Oral Presentation 27th Lorne Cancer Conference 2015

Ron kinase as a target for immunotherapy in breast cancer (#14)

Alana Welm 1
  1. Oklahoma Medical Research Foundation, Oklahoma City, OK, United States

Twenty to thirty percent of breast cancer patients eventually develop metastasis despite receiving state-of-the-art therapies. Clearly, identifying better ways to eliminate micro-metastatic tumor cells is paramount to eradicating death from breast cancer. Unfortunately, history suggests that developing yet another drug to target yet another pathway involved in tumor progression will not cure breast cancer. We now know that every tumor is unique; each tumor is heterogenous; tumors hijack multiple, redundant pathways to survive and grow; dormant tumor cells are resistant to chemotherapy; and tumors evolve resistance under pressure of therapy - transforming into even more refractory, uglier beasts.

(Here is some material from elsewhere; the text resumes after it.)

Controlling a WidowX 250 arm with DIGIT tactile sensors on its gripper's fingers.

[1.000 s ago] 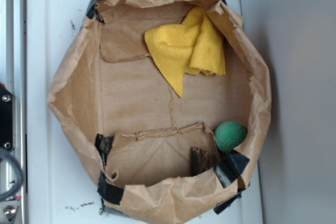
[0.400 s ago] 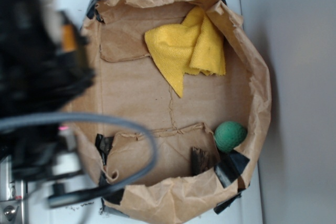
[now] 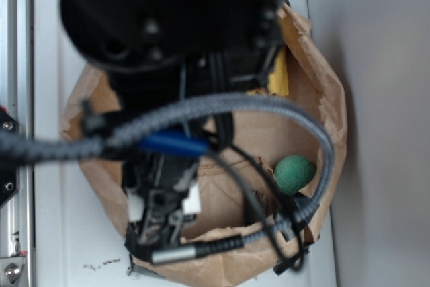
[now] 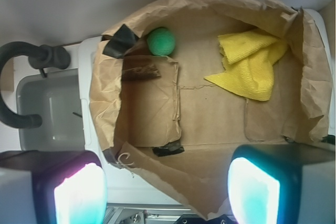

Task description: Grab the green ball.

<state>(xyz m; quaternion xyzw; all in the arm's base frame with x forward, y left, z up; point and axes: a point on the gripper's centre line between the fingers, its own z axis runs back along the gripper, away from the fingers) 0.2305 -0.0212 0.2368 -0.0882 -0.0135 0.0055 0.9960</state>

Stimulating the immune system to kill cancer cells (known as immunotherapy) carries strong appeal, however: its response is individualized; it is effective against diverse pathogens (in this case, tumor antigens); and it is able to evolve and retain immunologic memory for long-term control of disease. The challenge is that by the time tumors are clinically detectable they are already “invisible” to the immune system due to a number of factors: (1) natural selection for tumor cells that can escape immune control; (2) immune tolerance to self-antigens; and (3) the strongly immunosuppressive environment in tumors, which renders effector cells inactive. A better understanding of how tumors achieve immune evasion will allow development of strategies to promote more effective anti-tumor immunity.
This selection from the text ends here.